- Assignment -
Print, in exact form, the lines below from the one containing "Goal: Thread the" through the one containing "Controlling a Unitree", and omit all others.

- The records -
----------------
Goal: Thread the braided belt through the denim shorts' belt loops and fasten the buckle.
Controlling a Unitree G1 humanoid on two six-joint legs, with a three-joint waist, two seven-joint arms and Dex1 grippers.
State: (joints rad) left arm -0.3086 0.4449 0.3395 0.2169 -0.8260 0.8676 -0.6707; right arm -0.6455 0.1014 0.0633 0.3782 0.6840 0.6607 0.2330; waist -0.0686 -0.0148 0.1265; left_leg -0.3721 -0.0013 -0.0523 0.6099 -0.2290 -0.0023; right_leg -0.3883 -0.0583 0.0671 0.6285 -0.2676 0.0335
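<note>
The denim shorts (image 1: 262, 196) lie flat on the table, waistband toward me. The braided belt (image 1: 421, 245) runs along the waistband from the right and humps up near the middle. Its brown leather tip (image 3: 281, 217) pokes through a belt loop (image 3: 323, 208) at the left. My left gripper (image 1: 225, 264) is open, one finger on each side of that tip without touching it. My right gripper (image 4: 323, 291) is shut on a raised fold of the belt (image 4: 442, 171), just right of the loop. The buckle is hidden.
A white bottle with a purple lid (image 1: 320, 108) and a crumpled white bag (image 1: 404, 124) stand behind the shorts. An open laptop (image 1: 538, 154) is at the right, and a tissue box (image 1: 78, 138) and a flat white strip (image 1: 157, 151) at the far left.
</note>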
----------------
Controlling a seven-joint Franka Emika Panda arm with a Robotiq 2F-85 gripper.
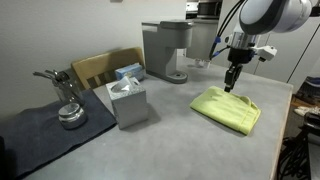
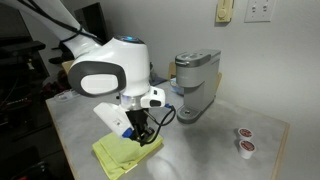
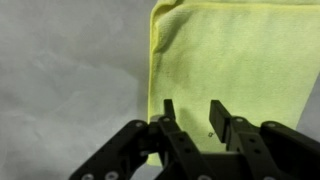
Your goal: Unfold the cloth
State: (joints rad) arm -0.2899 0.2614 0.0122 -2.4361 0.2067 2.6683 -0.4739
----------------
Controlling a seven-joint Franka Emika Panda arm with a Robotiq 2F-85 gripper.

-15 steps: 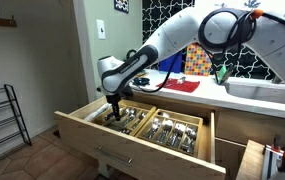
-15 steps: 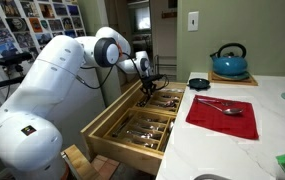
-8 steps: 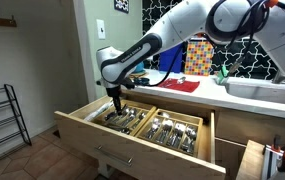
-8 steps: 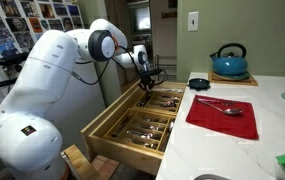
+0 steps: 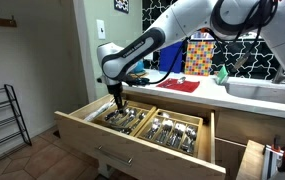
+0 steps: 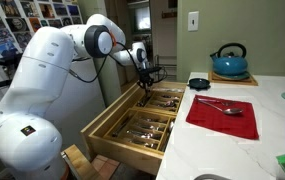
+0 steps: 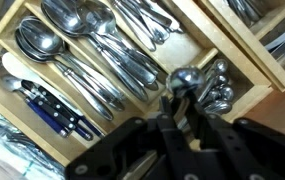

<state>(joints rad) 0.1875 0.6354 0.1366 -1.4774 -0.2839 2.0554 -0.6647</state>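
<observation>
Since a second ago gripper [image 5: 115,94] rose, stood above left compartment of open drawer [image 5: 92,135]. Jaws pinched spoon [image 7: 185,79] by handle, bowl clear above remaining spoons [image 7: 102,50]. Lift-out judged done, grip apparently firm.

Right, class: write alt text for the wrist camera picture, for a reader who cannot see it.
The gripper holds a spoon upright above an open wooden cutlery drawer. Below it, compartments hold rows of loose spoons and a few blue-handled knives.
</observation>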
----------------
- Answer to the problem -
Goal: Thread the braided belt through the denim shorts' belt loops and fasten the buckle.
Controlling a Unitree G1 humanoid on two six-joint legs, with a three-joint waist, two seven-joint arms and Dex1 grippers.

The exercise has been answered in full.